Last night I was at an Advent reconciliation service and I got a call from the DDP co-director who told me that the wiring on the pole across the street from the Deaf Development Programme was burning. This morning there was no electricity or Internet service because of the fire on the pole. But much to my surprise, the electricity company came this morning and repaired the wires. I honestly thought it might be a week before they came, given the way things work in the Kingdom of Wonder. Another surprise was seeing them using a truck with a power lift. Always before it’s a couple guys hauling big ladders around on a motorcycle. Maybe some things are changing here. Notice the remaining wiring under the street light is all white. That is the fire retardant powder sprayed from four of the DDP fire extinguishers and four from the apartment building in the background. You don’t call the fire department in Cambodia. It would take them forever and then you would have to pay them before they fight the fire. But now we’ll have to pay to refill our fire extinguishers.
Most of Cambodia is flat as a pancake but there are a few areas with some different topography. This morning, coming back from Kep Province in the south, we went through an area with a few of these little hills (we would call them “knobs” in Kentucky). We passed through them for a space of five or ten miles and then all was flat again. They may be part of a small range of “mountains” near the southern coast on the Gulf of Thailand. The hills there are small in extent and also in height. The highest peak in Cambodia is about 3,000 feet.
Today was the actual day for the wedding in Kep. Click here for the Monday goings-on. Scroll down to Monday.
This weekend I had a wedding in the coastal town of Kep. It’s unusual because the wedding took place on a hotel beach front. Normally church rules allow weddings only in church buildings but because there is no church in Kep (the nearest parish church is 35 km away), the bishop allowed this wedding outside.

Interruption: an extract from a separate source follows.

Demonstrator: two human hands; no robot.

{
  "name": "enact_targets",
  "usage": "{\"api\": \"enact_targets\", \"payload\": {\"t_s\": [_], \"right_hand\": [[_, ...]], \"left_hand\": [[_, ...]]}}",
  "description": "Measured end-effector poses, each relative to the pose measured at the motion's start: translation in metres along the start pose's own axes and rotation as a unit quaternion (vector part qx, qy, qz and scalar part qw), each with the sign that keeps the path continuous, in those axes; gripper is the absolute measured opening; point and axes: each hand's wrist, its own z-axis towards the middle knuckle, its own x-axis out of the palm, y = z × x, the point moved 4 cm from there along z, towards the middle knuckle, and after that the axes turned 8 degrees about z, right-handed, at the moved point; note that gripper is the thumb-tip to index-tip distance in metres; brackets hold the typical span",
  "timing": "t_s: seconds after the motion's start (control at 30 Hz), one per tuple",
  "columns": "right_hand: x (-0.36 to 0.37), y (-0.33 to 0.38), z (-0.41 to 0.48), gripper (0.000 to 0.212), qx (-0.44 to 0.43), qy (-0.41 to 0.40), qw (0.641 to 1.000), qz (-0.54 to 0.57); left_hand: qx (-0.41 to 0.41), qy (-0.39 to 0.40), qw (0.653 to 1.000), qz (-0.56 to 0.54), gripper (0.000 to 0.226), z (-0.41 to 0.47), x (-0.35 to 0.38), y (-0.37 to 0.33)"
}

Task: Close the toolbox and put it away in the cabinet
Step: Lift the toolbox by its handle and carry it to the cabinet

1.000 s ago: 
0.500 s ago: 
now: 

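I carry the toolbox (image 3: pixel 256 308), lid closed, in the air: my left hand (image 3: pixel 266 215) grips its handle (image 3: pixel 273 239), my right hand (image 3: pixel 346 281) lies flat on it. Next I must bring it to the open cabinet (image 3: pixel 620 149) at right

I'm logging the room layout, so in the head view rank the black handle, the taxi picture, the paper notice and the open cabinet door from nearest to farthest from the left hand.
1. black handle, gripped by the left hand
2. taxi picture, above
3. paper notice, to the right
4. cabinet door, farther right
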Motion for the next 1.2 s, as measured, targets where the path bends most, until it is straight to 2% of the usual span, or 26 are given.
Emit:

The bride was born in Burma and her family now lives in California. The groom is from Canada. Both of them work now in Cambodia and wanted their families and friends to have an opportunity to see some of Cambodia’s beauty as well as attend the wedding. This afternoon we gathered on the hotel lawn for a rehearsal for the ceremony to take place tomorrow.
After the rehearsal some of the wedding party lingered on the beachfront as the sun set.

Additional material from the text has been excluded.